LOS ANGELES - Among the items the Grammy Museum included in its George Harrison "Living in the Material World" exhibit that opened about this time last year was a letter the former Beatle received after the all-star Concert for Bangladesh fund-raiser he spearheaded at Madison Square Garden in 1971.

The letter was from his friend Ravi Shankar, the Indian sitar master who had sought Harrison's help in raising awareness of the plight of residents of the nation that had recently been devastated by floods and war.

Shankar, who died Tuesday at age 92 after surgery in California to replace a heart valve, thanked Harrison in his letter for his efforts in rounding up some of the biggest names in rock music at the time to bring their celebrity to bear on behalf of people struggling half a world away.

But Shankar also urged Harrison to use his fame to help those in his own audience, advising him to encourage his fans "to stay away from the drugs."

It was an issue that Shankar saw close up after his endorsement by Harrison put him in a new position in the West. In India, Shankar had long been revered as one of the greatest proponents of that country's classical music.

But in the West, he became something of a rock star himself, sharing the bill at the Monterey Pop Festival in 1967 and at Woodstock two years later.

It worried Shankar that new audiences discovering the sublime intricacies of his nation's musical tradition were treating it simply as background music for their drug-induced trips or jam-band instrumental noodling.
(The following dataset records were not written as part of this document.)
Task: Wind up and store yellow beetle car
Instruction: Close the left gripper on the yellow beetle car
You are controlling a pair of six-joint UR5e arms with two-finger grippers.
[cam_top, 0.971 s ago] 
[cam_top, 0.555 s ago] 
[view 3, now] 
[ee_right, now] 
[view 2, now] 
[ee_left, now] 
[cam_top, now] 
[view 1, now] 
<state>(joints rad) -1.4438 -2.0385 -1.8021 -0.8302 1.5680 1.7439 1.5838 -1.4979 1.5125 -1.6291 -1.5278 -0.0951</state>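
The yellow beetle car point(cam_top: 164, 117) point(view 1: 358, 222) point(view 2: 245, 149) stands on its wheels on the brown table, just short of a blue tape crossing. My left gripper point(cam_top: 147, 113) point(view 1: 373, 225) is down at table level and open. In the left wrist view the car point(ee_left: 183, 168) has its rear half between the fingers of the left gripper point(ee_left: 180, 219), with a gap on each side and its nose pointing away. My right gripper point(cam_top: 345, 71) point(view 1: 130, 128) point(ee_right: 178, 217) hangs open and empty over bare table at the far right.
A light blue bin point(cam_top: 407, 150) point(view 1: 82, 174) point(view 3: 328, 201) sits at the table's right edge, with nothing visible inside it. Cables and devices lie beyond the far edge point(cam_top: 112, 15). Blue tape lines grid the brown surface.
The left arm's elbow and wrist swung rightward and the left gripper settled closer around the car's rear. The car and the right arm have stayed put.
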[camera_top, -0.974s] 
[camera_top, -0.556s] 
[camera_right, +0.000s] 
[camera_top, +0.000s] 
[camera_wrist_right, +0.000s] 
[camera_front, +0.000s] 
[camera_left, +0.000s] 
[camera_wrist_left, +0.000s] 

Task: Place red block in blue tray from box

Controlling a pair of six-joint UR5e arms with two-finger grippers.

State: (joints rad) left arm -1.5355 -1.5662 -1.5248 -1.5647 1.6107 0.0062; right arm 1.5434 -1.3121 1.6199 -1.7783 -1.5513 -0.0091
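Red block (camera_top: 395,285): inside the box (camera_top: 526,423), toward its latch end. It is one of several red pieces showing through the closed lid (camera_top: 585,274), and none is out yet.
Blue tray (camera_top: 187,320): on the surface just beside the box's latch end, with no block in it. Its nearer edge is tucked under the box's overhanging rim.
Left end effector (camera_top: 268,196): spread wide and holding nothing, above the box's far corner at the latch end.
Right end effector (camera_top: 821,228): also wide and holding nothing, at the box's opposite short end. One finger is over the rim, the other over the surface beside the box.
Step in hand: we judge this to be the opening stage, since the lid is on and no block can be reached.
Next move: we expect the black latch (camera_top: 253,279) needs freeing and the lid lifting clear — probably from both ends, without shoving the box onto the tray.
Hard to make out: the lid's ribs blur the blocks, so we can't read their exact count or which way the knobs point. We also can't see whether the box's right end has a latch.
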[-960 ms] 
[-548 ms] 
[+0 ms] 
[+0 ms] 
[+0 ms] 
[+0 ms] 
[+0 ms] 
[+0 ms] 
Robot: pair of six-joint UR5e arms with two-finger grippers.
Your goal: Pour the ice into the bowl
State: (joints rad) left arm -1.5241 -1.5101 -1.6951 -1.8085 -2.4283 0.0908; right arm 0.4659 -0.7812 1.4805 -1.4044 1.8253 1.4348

Usually, he maintained a sense of humor about the earnest naivete toward instruments, sounds, and performance practices foreign to rock audiences.

As documented on The Concert for Bangladesh album, which won a Grammy as album of the year, he and his ensemble opened the show at Madison Square Garden, at first engaging in low-intensity interplay with one another. Then the music subsides, and the audience applauds.

A smiling Shankar than addressed the crowd, saying, "If you enjoyed the tuning up that much, I hope you enjoy the music even more."

Ultimately, many musical explorers did learn to understand and appreciate the complex rhythms and exceptional virtuosity of Shankar and fellow musicians such as Ali Akbar Kahn and Alla Rakha, who joined him for the Concert for Bangladesh, and his own sitar-playing daughter, Anoushka Shankar. (Survivors include a second daughter, musician Norah Jones, who said in a statement: "My dad's music touched millions of people. He will be greatly missed by me and music lovers everywhere." He had little role in raising her, but they were reported to have reconciled in later years.)

Shankar's success and influence also opened doors for musicians from other countries and cultures, which led Harrison to aptly describe him as "the godfather of world music."

Yet Shankar, who continued to perform as recently as last month, maintained a disarming humility about himself. It was the quality that initially caught the attention of a Beatle who had brushed elbows with celebrities and royalty of the highest magnitude.

"Ravi Shankar was the first person who did not try to impress me," Harrison said in Martin Scorsese's documentary George Harrison: Living in the Material World. That, in turn, is the one thing that could impress a Beatle - and so many others around the world who came to identify Indian music with the man who did more to spread it across the globe than any other.